Para os defensores das capivaras, a intervenção na reprodução dos animais é uma escalada do ataque da Nordelta à espécie.
Trinta anos atrás, Nordelta era uma região pantanosa praticamente intocada, onde as capivaras perambulavam livremente, caçadas por pumas, onças, jacarés e caçadores esportivos. No fim da década de 1990, Constantini começou a transformar a área com estradas, lagoas, mansões, torres de condomínios, um shopping center e um campo de golfe projetado pelo golfista americano Jack Nicklaus.
A construção tem sido quase ininterrupta –com mais 17 prédios em andamento– e agora é o lar de algumas das pessoas mais ricas da Argentina.
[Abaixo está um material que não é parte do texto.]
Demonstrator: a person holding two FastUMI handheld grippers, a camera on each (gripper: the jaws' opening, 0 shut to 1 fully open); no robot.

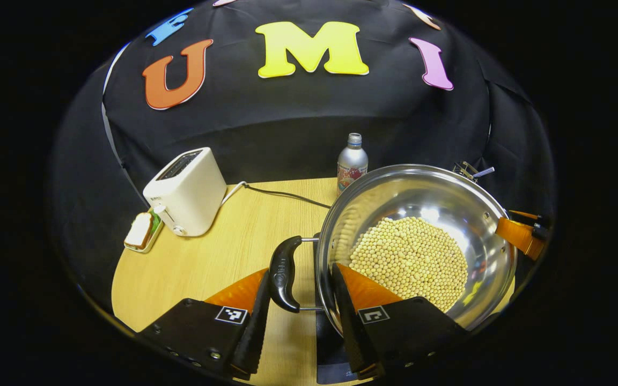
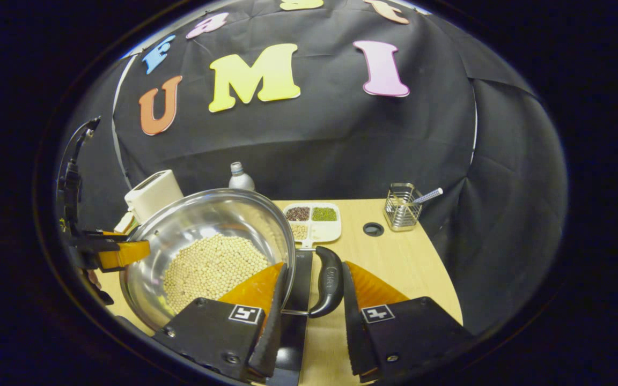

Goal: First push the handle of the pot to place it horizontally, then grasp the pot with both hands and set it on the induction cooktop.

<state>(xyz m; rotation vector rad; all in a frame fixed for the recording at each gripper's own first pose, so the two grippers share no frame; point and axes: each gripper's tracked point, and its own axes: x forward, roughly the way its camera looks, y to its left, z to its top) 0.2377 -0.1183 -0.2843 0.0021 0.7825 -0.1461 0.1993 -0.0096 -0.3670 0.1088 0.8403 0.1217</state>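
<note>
A steel pot (image 1: 427, 195) full of pale beans (image 1: 411, 257) hangs between both grippers over the black induction cooktop (image 1: 330, 343); I cannot tell whether it rests on it. My left gripper (image 1: 301, 279) is shut on the pot's black left handle (image 1: 283, 273), one finger outside the handle and the other inside the rim. In the right gripper view, my right gripper (image 2: 313, 281) is shut the same way on the other black handle (image 2: 329, 284), beside the pot (image 2: 207, 220) and above the cooktop (image 2: 299, 289). Each gripper shows across the pot from the other (image 1: 523, 233) (image 2: 121, 253).
A white toaster (image 1: 188, 190) with its cord stands at the back left, with bread on a small dish (image 1: 140, 231) beside it. A bottle (image 1: 352, 161) stands behind the pot. A divided dish of grains (image 2: 313, 220), a table hole (image 2: 373, 229) and a wire caddy (image 2: 401, 213) lie to the right.
</note>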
Soto argumentou que a população de capivaras só está aumentando porque os desenvolvedores destruíram o habitat selvagem dos animais, forçando-os a sair da floresta e ir para os subúrbios. “Derrubam uma floresta em questão de horas. E o que acontece com a vida selvagem? Morre? É deslocada?”
Seu grupo está pressionando para que as capivaras tenham uma reserva natural própria, mas parece haver pouco interesse por parte dos desenvolvedores da Nordelta. “Não entendo como só conseguem pensar em vasectomia e esterilização”, concluiu Soto.